**TRY IT**
Exactly as they appear, set down all the lines of the material.

***** DATASET CONTENT *****

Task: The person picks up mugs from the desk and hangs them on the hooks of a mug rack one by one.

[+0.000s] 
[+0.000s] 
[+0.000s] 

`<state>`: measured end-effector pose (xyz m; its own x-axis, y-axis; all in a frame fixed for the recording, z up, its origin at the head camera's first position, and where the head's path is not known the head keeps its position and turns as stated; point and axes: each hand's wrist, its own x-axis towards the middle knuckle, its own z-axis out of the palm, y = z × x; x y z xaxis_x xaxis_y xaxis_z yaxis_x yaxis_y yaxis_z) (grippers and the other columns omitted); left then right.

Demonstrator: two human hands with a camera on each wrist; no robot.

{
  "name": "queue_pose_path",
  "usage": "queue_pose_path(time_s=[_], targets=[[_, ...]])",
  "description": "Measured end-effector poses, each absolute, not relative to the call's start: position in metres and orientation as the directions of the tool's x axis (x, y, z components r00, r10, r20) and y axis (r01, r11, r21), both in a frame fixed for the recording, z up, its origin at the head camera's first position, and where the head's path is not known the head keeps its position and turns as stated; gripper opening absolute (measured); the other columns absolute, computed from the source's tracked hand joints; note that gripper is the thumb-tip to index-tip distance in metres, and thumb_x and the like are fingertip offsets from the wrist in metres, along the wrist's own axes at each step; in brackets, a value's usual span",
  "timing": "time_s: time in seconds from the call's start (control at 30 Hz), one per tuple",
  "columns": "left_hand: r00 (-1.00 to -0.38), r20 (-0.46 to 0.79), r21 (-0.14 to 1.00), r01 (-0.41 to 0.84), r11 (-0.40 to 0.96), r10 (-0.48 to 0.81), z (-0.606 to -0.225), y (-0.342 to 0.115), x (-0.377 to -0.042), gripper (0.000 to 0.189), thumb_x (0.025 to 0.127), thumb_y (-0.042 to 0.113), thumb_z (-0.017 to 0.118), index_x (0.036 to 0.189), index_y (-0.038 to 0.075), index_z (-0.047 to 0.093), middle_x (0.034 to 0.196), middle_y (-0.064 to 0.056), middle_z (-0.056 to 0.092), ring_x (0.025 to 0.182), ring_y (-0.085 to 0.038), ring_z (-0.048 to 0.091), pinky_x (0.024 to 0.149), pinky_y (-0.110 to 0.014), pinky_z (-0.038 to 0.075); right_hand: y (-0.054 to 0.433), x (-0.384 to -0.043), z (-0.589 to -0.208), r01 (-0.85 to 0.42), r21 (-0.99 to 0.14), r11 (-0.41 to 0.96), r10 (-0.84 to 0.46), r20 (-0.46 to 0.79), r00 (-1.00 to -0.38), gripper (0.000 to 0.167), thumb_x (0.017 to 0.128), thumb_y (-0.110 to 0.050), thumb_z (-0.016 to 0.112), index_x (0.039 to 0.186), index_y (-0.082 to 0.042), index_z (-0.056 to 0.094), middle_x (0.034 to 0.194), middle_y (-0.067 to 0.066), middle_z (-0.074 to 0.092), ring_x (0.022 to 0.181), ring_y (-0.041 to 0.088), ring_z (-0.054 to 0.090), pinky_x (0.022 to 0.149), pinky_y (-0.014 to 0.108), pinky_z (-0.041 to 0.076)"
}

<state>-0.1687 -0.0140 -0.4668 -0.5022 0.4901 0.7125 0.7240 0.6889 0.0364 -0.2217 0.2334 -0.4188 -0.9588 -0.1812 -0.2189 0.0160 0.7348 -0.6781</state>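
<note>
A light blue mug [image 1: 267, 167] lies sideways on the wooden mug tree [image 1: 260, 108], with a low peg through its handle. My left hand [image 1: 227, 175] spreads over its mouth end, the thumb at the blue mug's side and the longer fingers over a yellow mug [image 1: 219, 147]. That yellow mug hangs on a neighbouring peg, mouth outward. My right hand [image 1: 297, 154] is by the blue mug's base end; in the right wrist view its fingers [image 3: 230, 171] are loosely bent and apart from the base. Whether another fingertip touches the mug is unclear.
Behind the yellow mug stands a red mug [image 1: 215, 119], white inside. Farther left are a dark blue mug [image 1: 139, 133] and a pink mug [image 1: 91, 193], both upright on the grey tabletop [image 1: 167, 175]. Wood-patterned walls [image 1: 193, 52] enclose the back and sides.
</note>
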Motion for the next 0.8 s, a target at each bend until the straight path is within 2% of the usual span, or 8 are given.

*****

**ANSWER BOX**
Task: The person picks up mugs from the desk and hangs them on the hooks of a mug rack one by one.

[+0.000s] 
[+0.000s] 
[+0.000s] 

`<state>`: measured end-effector pose (xyz m; its own x-axis, y-axis; all in a frame fixed for the recording, z up, its origin at the head camera's first position, and where the head's path is not known the head keeps its position and turns as stated; point and axes: each hand's wrist, its own x-axis towards the middle knuckle, its own z-axis out of the palm, y = z × x; x y z xaxis_x xaxis_y xaxis_z yaxis_x yaxis_y yaxis_z) (grippers and the other columns omitted); left then right.

Demonstrator: two human hands with a camera on each wrist; no robot.

{
  "name": "queue_pose_path",
  "usage": "queue_pose_path(time_s=[_], targets=[[_, ...]])",
  "description": "Measured end-effector poses, each absolute, not relative to the call's start: position in metres and orientation as the directions of the tool's x axis (x, y, z components r00, r10, r20) and y axis (r01, r11, r21), both in a frame fixed for the recording, z up, its origin at the head camera's first position, and where the head's path is not known the head keeps its position and turns as stated; gripper opening absolute (measured); the other columns absolute, computed from the source's tracked hand joints; note that gripper is the thumb-tip to index-tip distance in metres, and thumb_x and the like are fingertip offsets from the wrist in metres, along the wrist's own axes at each step; in brackets, a value's usual span",
  "timing": "time_s: time in seconds from the call's start (control at 30 Hz), one per tuple",
  "columns": "left_hand: r00 (-1.00 to -0.38), r20 (-0.46 to 0.79), r21 (-0.14 to 1.00), r01 (-0.41 to 0.84), r11 (-0.40 to 0.96), r10 (-0.48 to 0.81), z (-0.606 to -0.225), y (-0.342 to 0.115), x (-0.377 to -0.042), gripper (0.000 to 0.189), thumb_x (0.025 to 0.127), thumb_y (-0.042 to 0.113), thumb_z (-0.017 to 0.118), index_x (0.036 to 0.189), index_y (-0.038 to 0.075), index_z (-0.047 to 0.093), middle_x (0.034 to 0.196), middle_y (-0.064 to 0.056), middle_z (-0.056 to 0.092), ring_x (0.025 to 0.182), ring_y (-0.085 to 0.038), ring_z (-0.048 to 0.091), pinky_x (0.024 to 0.149), pinky_y (-0.110 to 0.014), pinky_z (-0.038 to 0.075); right_hand: y (-0.054 to 0.433), x (-0.384 to -0.043), z (-0.589 to -0.208), r01 (-0.85 to 0.42), r21 (-0.99 to 0.14), r11 (-0.41 to 0.96), r10 (-0.84 to 0.46), r20 (-0.46 to 0.79), r00 (-1.00 to -0.38), gripper (0.000 to 0.167), thumb_x (0.017 to 0.128), thumb_y (-0.110 to 0.050), thumb_z (-0.016 to 0.112), index_x (0.039 to 0.186), index_y (-0.082 to 0.042), index_z (-0.056 to 0.094), middle_x (0.034 to 0.194), middle_y (-0.067 to 0.066), middle_z (-0.074 to 0.092), ring_x (0.022 to 0.181), ring_y (-0.041 to 0.088), ring_z (-0.054 to 0.090), pinky_x (0.022 to 0.149), pinky_y (-0.014 to 0.108), pinky_z (-0.041 to 0.076)"
}

<state>-0.1687 -0.0140 -0.4668 -0.5022 0.4901 0.7125 0.7240 0.6889 0.0364 -0.2217 0.2334 -0.4188 -0.9588 -0.1812 -0.2189 0.0160 0.7348 -0.6781</state>
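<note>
A light blue mug [image 1: 267, 167] lies sideways on the wooden mug tree [image 1: 260, 108], with a low peg through its handle. My left hand [image 1: 227, 175] spreads over its mouth end, the thumb at the blue mug's side and the longer fingers over a yellow mug [image 1: 219, 147]. That yellow mug hangs on a neighbouring peg, mouth outward. My right hand [image 1: 297, 154] is by the blue mug's base end; in the right wrist view its fingers [image 3: 230, 171] are loosely bent and apart from the base. Whether another fingertip touches the mug is unclear.
Behind the yellow mug stands a red mug [image 1: 215, 119], white inside. Farther left are a dark blue mug [image 1: 139, 133] and a pink mug [image 1: 91, 193], both upright on the grey tabletop [image 1: 167, 175]. Wood-patterned walls [image 1: 193, 52] enclose the back and sides.
</note>
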Motion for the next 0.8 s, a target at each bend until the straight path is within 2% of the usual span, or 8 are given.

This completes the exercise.